在使用ajax将其发送到服务器之前，我将如何检查表单中的值

Question

I want to check the value enter in the form by user. i have applied validation and its working. The problem is that if user enter any form value incorrectly and then clicks submit, the whole page is refreshed and all input data is lost.

I want that validations is checked before passing it to server. One of my friends told me its possible with AJAX. Can anyone guide a beginner on how to do this?

Answer 1

You can use javascript instead and save the server from transferring some extra KBs and calculations by using Ajax (which technically is javascript but you send the request back to the server)
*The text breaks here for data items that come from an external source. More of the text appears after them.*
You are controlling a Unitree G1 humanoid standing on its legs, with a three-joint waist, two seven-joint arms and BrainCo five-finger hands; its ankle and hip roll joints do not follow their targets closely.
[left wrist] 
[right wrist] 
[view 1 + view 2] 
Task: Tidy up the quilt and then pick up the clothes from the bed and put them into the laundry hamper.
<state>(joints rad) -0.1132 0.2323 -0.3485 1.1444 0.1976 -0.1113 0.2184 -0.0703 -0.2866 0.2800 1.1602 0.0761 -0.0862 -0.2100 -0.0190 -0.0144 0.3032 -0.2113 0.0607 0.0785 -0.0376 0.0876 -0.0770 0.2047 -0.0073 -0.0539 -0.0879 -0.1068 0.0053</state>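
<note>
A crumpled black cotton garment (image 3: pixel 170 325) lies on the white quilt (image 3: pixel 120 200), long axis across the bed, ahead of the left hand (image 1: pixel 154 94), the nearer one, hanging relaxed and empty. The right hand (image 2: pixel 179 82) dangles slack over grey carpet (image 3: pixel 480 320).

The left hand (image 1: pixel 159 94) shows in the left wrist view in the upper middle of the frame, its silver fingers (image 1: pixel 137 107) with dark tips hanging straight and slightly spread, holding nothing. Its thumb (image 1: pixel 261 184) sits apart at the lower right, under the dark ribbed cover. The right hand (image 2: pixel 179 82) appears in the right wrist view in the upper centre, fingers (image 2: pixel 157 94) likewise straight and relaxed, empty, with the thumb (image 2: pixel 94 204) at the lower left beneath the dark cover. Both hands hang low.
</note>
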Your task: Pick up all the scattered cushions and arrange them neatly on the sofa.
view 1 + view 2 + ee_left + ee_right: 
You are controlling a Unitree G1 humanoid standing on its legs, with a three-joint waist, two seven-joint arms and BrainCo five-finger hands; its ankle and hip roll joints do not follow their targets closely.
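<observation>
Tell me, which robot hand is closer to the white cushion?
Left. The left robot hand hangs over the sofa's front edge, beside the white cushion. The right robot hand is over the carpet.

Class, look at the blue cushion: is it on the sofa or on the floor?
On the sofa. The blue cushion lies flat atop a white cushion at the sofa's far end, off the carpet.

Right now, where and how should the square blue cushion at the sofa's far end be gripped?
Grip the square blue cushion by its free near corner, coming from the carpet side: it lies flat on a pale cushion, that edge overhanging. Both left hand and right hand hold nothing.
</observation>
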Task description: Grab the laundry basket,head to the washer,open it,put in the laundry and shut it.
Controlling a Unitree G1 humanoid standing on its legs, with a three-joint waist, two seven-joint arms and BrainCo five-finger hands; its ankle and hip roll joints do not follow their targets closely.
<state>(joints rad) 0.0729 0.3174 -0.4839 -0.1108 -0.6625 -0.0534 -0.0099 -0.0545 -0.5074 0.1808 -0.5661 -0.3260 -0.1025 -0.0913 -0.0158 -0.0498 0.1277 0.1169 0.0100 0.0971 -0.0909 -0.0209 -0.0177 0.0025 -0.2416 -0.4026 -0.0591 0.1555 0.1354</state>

Jquery has a plugin called validation that will make your life easier though:

http://docs.jquery.com/Plugins/validation

There is a live demo in the link above

For example if you wanted to validate the username you could do this

  <script>
  $(document).ready(function(){
    $("#commentForm").validate();
  });
  </script>

<form  id="commentForm">
<input id="uname" name="name" class="required"  />
</form>

Answer 2

yes you can use ajax or otherwise with your current approach you can use sessions to store user data and prevent it from being lost. with ajax you can show response from the server to show to the user.

    $.ajax({
         url: 'ajax_login.php',
         type:'post'.
         data:(/*data from form, like,*/ id: $('#username').val())
         success: function( data ) {
              if(data == 1) {
                   $('.feedback').html('data has been saved successfully');
                   //redirect to another page
              }
              else {
                    $('.feedback').html('data could not be saved');
                    $('.errors').html(data);
              }
         } 
    });


    ajax_login.php would be something like 
    <?php
            if(isset($_POST)) {
                 //do form validation if it is valid 
                 if(form is valid) {
                      saveData();
                      echo 1;
                 }
                 else {
                      echo $errors;
                 }
            } 
    ?>

Answer 3

Do not need ajax. Just set the onsubmit attribute of your form to "return checkfun();" and define checkfun some way like this:

function checkfun()
{
    if ( all things were checked and no problem to submit)
       return true;
    else
    {
       alert('ERROR!');
       return false;
    }
}